Asyndeton – the deliberate omission of conjunctions from a series of related clauses.

Ex. I came, I saw, I conquered. – Alexander the great

Chiasmus – two or more clauses are related to each other through a reversal structures in order to make
a larger point; that is, the clauses display inverted parallelism.

Ex. The heart of education is the education of the heart.

While it is nice to be important, it is more important to be nice.

Oxymoron – two opposite ideas are joined to create an effect.

Ex. I have to be cruel in order to be kind.

Pun – a play on words, sometimes on different senses of the same word and sometimes on the similar
sense or sound of different words.

Ex. Santa’s helpers are known as subordinate clauses.

A boiled egg every morning is hard to beat.

A chicken crossing a street is truly poultry in motion.

A true friend is a friend forever.


Figures of Sound

The poet, unlike the person who uses language to convey only information, chooses words for sound as
well as for meaning, and uses the sound as a means of reinforcing meaning. Figures of sound or sound
effect devices or verbal music is one of the important resources that enable the part to do something
more than communicate mere information. The poet may indeed sometimes preserve verbal music for
its own sake; more often, at least in first rate poetry, it is adjunct to the total meaning or communication
of the poem.

Alliteration – the repetition of usually initial consonant sounds in two or more neighboring words or
syllables. It is also called “head rhyme, initial rhyme”

Ex. Full fathom five my father lies.

Break, break, break at the foot of Crags, O sea!
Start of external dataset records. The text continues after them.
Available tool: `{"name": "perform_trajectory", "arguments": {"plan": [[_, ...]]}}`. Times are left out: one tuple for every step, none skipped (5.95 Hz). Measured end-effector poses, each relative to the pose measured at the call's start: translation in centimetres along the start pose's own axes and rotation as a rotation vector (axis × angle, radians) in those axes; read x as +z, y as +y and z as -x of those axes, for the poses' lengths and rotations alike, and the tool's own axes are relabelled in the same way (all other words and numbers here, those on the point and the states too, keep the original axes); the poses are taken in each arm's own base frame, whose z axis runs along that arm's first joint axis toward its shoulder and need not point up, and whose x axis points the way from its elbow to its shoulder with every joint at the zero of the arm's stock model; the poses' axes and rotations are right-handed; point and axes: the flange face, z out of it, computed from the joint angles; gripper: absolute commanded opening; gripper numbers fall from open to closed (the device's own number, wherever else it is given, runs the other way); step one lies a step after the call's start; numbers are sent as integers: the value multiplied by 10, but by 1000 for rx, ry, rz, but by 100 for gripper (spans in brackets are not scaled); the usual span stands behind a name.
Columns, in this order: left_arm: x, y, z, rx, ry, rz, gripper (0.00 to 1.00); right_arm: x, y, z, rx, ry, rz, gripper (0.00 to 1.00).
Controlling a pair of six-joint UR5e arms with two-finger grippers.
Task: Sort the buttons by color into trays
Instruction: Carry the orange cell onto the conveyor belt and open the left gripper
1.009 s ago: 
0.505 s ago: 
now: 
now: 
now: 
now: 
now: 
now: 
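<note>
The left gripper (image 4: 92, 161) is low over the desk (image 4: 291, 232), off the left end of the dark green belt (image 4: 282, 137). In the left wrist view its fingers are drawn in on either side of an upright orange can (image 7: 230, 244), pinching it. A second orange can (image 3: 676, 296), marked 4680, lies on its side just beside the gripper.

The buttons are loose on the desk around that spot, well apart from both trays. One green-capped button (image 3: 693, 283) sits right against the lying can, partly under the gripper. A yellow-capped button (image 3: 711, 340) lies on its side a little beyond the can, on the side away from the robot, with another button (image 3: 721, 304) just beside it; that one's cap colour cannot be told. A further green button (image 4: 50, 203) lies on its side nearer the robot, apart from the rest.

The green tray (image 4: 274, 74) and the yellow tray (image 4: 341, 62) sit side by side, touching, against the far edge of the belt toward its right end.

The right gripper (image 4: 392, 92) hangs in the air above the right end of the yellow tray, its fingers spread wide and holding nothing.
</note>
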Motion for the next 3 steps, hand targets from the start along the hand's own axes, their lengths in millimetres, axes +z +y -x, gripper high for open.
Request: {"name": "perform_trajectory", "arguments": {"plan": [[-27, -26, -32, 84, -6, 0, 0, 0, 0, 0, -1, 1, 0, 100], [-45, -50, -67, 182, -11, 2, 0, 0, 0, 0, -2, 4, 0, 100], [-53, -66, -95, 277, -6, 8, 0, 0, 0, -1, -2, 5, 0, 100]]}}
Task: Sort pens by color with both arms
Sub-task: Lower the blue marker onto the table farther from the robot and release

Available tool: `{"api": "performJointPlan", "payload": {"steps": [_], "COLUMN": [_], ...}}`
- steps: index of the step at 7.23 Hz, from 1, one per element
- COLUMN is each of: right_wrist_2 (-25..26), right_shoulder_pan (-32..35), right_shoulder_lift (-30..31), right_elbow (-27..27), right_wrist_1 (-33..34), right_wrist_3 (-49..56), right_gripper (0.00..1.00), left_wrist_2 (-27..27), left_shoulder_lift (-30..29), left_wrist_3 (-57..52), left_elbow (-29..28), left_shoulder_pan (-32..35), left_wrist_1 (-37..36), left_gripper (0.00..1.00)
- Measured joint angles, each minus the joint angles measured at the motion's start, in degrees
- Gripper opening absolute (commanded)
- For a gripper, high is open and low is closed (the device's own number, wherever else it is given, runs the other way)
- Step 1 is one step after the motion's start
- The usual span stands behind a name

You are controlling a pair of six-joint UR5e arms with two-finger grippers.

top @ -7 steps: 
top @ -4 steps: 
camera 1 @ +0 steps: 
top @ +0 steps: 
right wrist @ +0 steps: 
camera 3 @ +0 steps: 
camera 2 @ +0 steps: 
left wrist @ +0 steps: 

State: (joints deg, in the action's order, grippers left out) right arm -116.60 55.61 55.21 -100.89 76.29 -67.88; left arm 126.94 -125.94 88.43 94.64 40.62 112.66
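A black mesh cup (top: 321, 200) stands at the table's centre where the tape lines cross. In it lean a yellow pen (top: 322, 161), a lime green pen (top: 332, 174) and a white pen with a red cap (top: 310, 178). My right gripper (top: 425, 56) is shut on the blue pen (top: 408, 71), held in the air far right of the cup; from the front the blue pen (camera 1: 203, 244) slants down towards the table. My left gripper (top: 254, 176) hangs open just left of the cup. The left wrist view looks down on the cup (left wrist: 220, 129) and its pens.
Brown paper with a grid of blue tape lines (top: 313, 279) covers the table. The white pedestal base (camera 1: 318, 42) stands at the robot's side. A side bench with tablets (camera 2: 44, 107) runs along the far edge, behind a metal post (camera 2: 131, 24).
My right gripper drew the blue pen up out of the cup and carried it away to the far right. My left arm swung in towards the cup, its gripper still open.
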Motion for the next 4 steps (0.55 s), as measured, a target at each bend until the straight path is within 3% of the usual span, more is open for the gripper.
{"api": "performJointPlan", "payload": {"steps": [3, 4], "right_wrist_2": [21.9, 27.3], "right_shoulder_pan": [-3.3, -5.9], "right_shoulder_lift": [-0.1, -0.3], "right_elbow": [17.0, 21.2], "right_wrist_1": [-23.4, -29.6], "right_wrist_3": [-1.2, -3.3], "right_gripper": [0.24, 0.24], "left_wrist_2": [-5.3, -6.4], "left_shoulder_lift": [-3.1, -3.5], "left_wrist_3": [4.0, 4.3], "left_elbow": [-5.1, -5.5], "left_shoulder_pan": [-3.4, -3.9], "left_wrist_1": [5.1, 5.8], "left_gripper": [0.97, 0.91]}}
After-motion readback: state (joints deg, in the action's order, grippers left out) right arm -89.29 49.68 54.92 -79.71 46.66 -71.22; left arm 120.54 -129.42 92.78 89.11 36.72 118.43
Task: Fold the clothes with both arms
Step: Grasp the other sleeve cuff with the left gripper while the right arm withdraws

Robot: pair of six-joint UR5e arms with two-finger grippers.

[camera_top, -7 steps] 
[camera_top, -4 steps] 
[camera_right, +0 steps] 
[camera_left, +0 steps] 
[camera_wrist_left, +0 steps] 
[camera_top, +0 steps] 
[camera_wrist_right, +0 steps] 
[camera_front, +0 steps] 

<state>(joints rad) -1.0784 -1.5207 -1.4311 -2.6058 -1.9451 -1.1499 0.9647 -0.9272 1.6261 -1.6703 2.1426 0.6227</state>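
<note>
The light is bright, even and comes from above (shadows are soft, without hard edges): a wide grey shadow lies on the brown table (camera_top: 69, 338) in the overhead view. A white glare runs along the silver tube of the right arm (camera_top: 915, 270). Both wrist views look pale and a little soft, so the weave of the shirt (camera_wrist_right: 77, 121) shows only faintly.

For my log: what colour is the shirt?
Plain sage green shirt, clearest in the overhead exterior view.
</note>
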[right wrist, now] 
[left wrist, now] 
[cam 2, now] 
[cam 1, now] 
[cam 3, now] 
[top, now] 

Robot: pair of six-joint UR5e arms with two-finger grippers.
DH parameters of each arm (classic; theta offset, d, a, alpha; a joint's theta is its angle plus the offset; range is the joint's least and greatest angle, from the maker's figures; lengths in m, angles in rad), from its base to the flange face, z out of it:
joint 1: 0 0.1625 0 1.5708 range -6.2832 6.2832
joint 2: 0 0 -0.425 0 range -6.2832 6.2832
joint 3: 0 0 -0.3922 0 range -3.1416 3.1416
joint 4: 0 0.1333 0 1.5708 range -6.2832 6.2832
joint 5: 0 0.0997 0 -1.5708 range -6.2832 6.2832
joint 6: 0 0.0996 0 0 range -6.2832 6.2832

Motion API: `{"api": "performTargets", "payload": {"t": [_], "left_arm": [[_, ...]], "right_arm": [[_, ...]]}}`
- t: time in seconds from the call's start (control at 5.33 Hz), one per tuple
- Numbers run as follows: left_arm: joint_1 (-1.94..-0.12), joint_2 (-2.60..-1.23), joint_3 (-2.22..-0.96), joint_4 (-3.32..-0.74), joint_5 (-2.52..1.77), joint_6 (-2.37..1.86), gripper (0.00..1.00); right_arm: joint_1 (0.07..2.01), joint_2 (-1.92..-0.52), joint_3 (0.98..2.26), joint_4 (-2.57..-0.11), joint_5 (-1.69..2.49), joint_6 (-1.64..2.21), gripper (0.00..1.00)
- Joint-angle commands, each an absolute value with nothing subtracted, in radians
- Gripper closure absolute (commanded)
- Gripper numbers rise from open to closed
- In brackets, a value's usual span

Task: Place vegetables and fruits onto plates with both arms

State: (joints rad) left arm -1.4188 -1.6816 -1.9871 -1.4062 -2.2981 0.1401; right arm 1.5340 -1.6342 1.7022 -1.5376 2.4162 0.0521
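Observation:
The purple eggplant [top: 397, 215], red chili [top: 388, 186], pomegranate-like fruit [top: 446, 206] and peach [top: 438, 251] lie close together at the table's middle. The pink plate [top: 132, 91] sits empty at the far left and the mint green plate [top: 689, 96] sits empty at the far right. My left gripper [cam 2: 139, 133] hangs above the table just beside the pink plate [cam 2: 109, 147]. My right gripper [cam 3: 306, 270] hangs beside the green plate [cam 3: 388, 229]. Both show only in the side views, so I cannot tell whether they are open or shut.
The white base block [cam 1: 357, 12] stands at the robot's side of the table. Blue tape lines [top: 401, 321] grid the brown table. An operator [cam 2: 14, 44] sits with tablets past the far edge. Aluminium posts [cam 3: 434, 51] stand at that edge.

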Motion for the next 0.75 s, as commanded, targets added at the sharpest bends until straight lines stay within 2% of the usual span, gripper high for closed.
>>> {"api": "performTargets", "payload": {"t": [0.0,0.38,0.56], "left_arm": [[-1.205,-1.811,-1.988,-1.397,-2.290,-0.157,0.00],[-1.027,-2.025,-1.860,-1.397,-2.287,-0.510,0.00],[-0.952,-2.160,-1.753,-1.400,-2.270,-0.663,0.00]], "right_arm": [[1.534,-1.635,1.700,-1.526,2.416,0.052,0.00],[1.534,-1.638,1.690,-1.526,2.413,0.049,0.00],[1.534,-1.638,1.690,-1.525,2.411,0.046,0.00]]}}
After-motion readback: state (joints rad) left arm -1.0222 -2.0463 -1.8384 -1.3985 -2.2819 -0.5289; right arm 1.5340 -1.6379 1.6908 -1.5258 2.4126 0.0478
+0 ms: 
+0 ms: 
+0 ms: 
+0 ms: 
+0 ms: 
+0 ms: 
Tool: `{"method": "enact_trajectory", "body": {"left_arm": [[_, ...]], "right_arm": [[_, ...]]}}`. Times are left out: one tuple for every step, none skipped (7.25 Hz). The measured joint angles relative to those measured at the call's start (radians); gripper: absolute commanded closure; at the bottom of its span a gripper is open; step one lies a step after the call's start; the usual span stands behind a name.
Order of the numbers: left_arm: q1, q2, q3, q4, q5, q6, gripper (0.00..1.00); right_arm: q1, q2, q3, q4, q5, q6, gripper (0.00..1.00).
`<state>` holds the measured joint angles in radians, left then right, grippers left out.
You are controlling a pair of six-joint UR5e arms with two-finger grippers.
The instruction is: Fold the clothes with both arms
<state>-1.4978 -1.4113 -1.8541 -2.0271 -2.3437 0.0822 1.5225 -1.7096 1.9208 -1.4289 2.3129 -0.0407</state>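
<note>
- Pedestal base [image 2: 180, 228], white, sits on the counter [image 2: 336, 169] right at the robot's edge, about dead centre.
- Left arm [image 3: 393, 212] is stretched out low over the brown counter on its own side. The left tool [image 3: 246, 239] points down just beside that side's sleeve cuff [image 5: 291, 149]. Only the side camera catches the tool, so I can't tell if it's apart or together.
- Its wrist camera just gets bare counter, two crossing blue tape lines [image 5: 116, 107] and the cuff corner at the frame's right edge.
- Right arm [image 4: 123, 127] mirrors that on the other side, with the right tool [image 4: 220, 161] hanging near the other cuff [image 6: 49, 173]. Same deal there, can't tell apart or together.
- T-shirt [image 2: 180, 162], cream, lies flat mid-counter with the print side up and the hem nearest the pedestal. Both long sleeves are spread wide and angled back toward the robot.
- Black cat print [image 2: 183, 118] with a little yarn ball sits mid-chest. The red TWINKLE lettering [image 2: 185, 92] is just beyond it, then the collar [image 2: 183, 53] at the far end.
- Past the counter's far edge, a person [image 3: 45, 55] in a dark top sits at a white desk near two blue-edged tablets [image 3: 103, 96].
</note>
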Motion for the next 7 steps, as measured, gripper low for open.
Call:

Wild and woolly; threatening throngs; babbling brook

Anaphora – repetition of a word or expression at the beginning of successive phrases, clauses,


sentences, or verses especially for rhetorical of poetic effect.

Ex. Judge not, be not judged.

A true friend is a friend forever.

We cannot dedicate- we cannot consecrate- we cannot hallow- this ground. – Lincoln

Assonance – repetition of vowels without repetition of consonants used as alternative to rhyme in verse.

Ex. Men sell the wedding bells.

Stony and holy

Summer fun; rise high in the bright sky

Cacophony – harshness in the sound of words or phrases.

Ex. They cleave the gloom of dreams a blinking flame, clanging, clanging, upon the heart as upon an evil.

Consonance – recurrence or repetition of consonants especially at the end of stressed syllables without
the similar corresponding of vowels.

Ex. O stroke and luck.


Euphony – a harmonious succession of words having a pleasing sound.

Ex. Once I had a lover bright like running water. His face was laughing like the sky, open like the sky.